One would think the ensuing 15 years of hard experience should have encouraged a sense of epistemic humility, and a sense of charity for victims. Yet today these conservatives still too often turn a blind eye to serious allegations about their friends and allies while targeting their foes for relentless coverage.
As a result, the crisis has become another wedge issue rather than a rallying point for all Catholics to protect “the least of these.” George Pell is obviously a generous and loyal friend to those who are generous and loyal to him. Of course they don’t think he is abuser; he doesn’t abuse them. On the other hand, as those beyond his circle of trust know too well, the cardinal can be gratuitously bullying and abusive. That doesn’t make him a sex abuser.

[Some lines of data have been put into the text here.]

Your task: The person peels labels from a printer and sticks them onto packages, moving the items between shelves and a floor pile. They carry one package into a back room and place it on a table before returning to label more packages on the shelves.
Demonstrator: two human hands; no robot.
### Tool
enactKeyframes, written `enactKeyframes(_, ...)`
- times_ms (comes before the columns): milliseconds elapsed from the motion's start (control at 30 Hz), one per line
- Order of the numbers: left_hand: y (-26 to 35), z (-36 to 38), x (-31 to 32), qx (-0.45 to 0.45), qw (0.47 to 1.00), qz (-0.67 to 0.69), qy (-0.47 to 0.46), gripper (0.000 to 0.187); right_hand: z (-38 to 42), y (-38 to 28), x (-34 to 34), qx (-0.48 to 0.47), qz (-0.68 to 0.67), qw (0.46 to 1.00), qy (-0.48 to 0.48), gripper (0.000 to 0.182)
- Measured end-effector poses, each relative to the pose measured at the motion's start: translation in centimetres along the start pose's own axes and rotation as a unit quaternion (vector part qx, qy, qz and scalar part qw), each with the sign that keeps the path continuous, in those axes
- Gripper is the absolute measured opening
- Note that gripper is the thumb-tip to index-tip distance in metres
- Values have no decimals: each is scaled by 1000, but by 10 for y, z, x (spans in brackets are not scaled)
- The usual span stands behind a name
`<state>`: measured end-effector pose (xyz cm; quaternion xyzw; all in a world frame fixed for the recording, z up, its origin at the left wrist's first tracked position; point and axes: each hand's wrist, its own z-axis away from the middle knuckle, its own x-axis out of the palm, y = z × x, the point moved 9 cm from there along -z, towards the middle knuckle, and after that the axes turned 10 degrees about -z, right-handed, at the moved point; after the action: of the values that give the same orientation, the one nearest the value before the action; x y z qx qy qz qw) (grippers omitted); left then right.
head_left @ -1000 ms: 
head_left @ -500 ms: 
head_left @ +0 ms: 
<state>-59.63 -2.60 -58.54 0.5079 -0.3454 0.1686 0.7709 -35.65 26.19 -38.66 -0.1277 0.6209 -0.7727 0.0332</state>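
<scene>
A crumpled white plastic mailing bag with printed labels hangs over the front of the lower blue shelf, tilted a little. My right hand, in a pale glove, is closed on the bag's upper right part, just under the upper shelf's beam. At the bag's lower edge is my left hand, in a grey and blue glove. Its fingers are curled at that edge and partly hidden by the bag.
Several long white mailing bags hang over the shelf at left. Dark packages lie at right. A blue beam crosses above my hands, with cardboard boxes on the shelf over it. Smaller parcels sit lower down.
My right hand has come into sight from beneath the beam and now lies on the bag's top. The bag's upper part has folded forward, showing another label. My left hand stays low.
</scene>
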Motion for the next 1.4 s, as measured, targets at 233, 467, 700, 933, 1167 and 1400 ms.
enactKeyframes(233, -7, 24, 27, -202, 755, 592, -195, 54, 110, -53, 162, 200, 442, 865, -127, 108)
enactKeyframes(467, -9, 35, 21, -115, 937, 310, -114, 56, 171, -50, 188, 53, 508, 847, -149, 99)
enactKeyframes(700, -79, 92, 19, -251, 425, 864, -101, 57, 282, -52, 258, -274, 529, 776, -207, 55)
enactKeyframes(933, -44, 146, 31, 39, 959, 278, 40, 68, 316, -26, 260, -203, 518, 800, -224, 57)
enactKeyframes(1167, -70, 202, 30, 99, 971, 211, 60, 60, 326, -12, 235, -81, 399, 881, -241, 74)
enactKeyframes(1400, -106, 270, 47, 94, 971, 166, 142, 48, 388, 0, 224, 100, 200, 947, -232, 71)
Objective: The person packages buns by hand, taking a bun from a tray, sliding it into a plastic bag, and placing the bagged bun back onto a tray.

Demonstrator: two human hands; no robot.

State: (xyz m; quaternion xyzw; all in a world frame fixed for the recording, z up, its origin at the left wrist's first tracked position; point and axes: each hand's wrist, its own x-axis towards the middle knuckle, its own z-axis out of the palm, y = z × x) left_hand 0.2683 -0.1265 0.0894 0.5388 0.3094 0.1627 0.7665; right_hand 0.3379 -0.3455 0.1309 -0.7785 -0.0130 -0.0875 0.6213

Pell’s guilt or innocence are not dependent on your own view of him. Knee-jerk loyalty is as dangerous as reflexive bias. Much blame for the clergy sex abuse crisis has been set at the foot of clericalism, the notion that priests benefit from a kind of “old boys” network of fellow clerics who cover for each other no matter what.
But the blind faith that so many lay Catholics have placed in George Pell show that clericalism, alas, is not just for clerics.
David Gibson is a journalist and author and director of the Center on Religion and Culture at Fordham University.